Exercise objective: Output only the lines below from the one holding "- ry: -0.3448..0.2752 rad" down to the one holding "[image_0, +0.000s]", both end lines included and every picture dropped.
= = = = = = =
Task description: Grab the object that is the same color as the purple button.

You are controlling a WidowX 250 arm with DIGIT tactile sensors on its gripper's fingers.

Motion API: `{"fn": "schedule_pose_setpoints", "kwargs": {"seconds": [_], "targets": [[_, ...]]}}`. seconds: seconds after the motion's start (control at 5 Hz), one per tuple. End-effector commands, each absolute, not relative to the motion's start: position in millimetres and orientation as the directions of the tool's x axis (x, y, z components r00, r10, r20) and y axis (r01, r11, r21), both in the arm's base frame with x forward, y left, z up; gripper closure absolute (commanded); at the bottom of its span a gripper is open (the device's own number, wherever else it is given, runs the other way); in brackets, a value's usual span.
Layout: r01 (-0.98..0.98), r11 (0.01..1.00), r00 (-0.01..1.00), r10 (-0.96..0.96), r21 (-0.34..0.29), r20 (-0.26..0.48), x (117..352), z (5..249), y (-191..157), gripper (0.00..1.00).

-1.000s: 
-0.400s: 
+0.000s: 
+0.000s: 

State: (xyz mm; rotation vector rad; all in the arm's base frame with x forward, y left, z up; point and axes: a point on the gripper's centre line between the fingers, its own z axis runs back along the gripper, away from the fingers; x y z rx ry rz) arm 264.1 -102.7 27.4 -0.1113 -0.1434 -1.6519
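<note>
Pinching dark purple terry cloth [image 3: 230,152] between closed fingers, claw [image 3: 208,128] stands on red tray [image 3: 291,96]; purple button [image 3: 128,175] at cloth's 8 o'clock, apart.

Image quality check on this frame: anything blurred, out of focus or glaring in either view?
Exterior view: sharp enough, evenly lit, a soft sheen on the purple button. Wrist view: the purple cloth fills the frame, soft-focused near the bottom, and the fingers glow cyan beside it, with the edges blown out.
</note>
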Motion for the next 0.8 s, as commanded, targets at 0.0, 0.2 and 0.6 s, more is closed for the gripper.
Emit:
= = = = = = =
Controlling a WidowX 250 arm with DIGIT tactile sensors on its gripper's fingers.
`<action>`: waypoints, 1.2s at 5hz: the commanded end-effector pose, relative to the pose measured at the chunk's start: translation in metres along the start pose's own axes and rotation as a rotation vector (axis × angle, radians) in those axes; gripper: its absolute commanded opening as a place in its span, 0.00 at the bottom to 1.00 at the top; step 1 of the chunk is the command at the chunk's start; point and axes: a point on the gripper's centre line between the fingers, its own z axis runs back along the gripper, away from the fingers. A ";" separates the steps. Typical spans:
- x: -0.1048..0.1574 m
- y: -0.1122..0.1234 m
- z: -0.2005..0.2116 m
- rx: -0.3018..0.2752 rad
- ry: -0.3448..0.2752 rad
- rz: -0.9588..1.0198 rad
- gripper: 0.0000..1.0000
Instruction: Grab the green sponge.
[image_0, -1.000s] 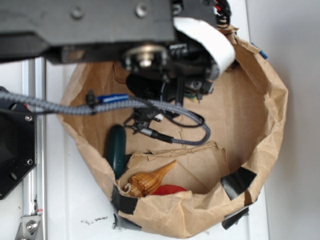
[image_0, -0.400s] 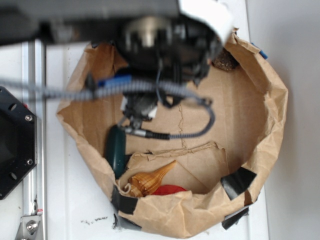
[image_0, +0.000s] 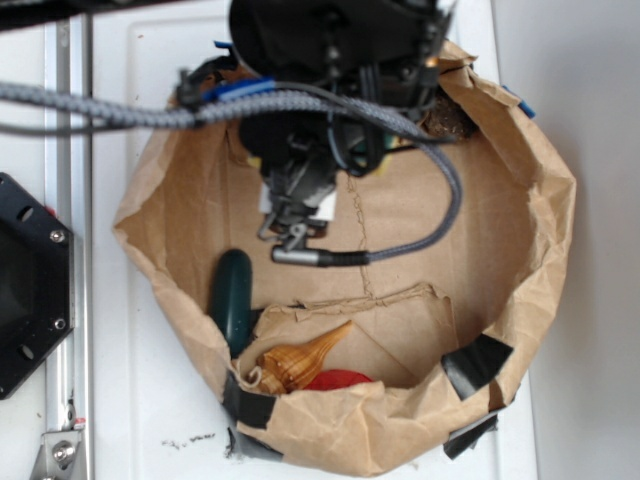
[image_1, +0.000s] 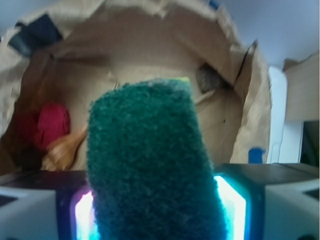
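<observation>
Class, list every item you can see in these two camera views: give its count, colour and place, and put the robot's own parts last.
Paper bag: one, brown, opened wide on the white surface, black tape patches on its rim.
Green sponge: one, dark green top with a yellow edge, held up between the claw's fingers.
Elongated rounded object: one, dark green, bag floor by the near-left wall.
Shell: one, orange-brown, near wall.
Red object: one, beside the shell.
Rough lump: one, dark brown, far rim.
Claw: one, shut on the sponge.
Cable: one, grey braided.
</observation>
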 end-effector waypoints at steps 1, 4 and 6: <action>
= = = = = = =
Written response:
- ry: -0.3448..0.2752 rad
- rz: -0.9588..1.0198 rad
- gripper: 0.0000..1.0000
Instruction: Grab the green sponge.
[image_0, -1.000s] 
[image_0, -0.400s] 
[image_0, +0.000s] 

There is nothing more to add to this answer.